Yes and no. Sometimes patents exist so that other companies either cannot use them or have to pay to use them. The latter COULD be true. However, the other use of patents is to, you guessed it, use them. If they wanted to protect a method of enticing players to make purchases and was convincing enough for other companies to pay to use a patent, it stands to reason that it’s good enough for the person creating the patent to also use it otherwise there’d be no sense in a multi-million dollar company with the interest of making money not to.
How do you know?
Also doesn’t mean it’s not being done, but this is a question of burden of proof, so I won’t say strictly that it is being used. In fact, I never once said in my prior post that it was being used. I was giving evidence that it COULD be used right now, what the evidence is, and explaining it briefly to people whose first language isn’t English OR to people who have difficulty navigating legal jargon.
Chinese bots have literally ruined arena because they’ve found ways to make better than constructed decks in the format (manipulating legendary rates and rates of specific cards). This is pretty well documented for the region [Asia] despite the current Blizzard-Chinese relations because people are using VPNs to play and the vast majority of boosting sites are Chinese or Chinese hosted. The game is literally being manipulated now. In fact, several months ago there was a manipulation regarding hero portraits and hero powers not matching the queued class.

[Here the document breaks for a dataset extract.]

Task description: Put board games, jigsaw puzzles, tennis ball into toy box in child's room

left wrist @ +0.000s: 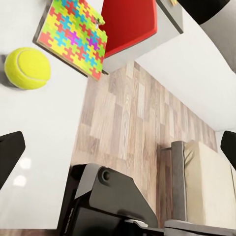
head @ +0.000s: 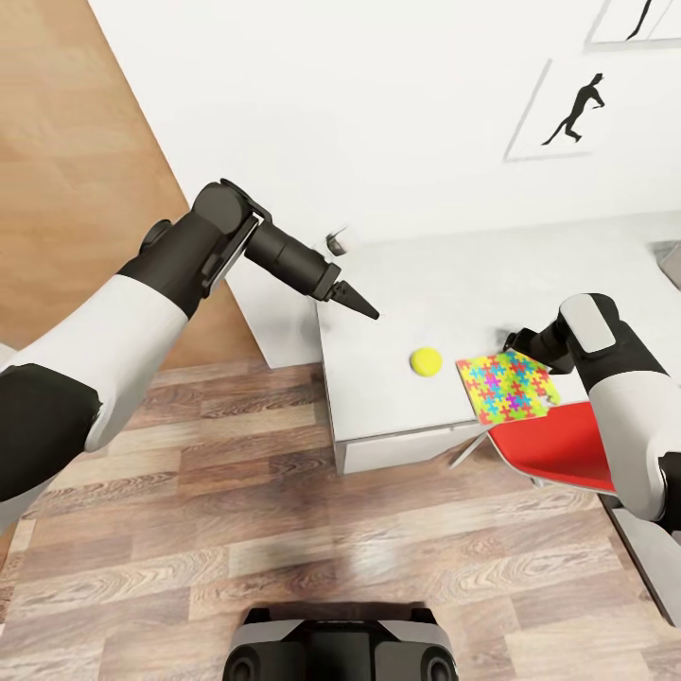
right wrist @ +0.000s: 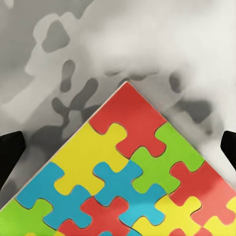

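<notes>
In the head view, one tennis ball [head: 426, 360] and one jigsaw puzzle [head: 504, 386] lie on the tabletop [head: 454, 274], near each other but apart, the puzzle at the front edge above a red chair [head: 549, 446]. No toy box, board game or second puzzle is identifiable here, so the task appears to be at an early stage, with both visible toys still to be collected. The left gripper [head: 357, 301] hovers above the tabletop, short of the ball, with its fingers close together and nothing between them. The right gripper [head: 518, 340] sits at the far corner of the puzzle; its opening cannot be read here. In the left wrist view, the ball [left wrist: 27, 68] and puzzle [left wrist: 73, 37] lie on the tabletop [left wrist: 54, 142] beyond the dark fingers [left wrist: 10, 152], which stand at opposite edges of the frame with only bare tabletop and floor between them. One bed [left wrist: 209, 187] stands across the wooden floor [left wrist: 128, 128]; no board game can be made out on the part shown. In the right wrist view, one corner of the puzzle [right wrist: 132, 172] lies between widely spread fingers [right wrist: 10, 155] that do not touch it; the puzzle rests flat and ungrasped.
</notes>
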You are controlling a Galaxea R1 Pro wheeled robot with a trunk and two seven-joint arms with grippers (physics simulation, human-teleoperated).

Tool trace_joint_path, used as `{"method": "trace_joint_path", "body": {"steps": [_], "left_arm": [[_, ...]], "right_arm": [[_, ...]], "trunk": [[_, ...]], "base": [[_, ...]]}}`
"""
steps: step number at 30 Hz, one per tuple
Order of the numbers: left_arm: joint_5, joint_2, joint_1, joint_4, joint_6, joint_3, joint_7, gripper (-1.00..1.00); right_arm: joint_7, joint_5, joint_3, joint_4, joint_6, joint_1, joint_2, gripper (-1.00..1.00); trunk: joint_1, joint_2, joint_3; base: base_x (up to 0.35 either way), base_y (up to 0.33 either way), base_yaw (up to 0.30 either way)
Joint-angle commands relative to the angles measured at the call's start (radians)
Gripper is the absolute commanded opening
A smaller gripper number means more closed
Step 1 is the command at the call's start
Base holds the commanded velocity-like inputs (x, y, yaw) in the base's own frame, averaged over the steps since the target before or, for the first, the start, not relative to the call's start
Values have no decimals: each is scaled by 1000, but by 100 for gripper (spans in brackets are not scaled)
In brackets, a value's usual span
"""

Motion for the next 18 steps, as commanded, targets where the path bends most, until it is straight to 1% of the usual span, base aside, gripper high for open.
{"method": "trace_joint_path", "body": {"steps": [1, 18], "left_arm": [[-8, -1, -1, 0, 10, 0, -8, 100], [-8, -2, -1, 0, 10, 0, -8, 100]], "right_arm": [[-7, -38, -1, 58, -3, 0, 0, 100], [-6, -38, -1, 58, -3, -1, 0, 100]], "trunk": [[1, -1, -2], [1, -1, -2]], "base": [[-44, 2, 0], [-64, 0, 0]]}}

My point here is that the integrity of the game being manipulated isn’t beyond what’s currently happening now, has happened in the past, and feasibly will not stop future technology implementations within HS or other Blizzard IPs. They’re not going to stop developing any of their games on the chance that people will exploit changes. Instead, they will do what they can to suppress these exploits because new product is how companies make sales. Hearthstone is not strictly a card game anymore – it hasn’t been for years.
Correct.
This is not necessarily true. Firstly, this line of reasoning ignores (1) deck population and (2) deck strength. If there are ten tier 3 decks for every 2 tier 1 decks, you might see winrates of those lower tier decks rise because usage GENERALLY (as in not always) correlates to higher win rates as well. We’ve seen this in YGO, we’ve seen it in MTG, we’ve just seen it. Conversely, we might also see those winrates drop depending on what the relative efficacy of those same hypothetical decks in question drop if they are hugely below performance of whatever the tier 1 decks of the time are.
I don’t have time to mull over the playrate of every deck (some decks aren’t even represented on these sites, such as Undead Shaman), but I would speculate that the proportion of meta to non-meta decks is roughly 50/50. Even if higher turnout of non-meta decks always meant higher winrate (which it doesn’t), there’s not enough of them going around right now to really disrupt data showcasing the winrates of meta decks right now. The metrics you are trying to suggest here would be impossible to determine whether or not matchmaking rigging is taking place.
I’m merely suggesting that it could be taking place and I think the literature being known regarding the patent is important for players to be aware of.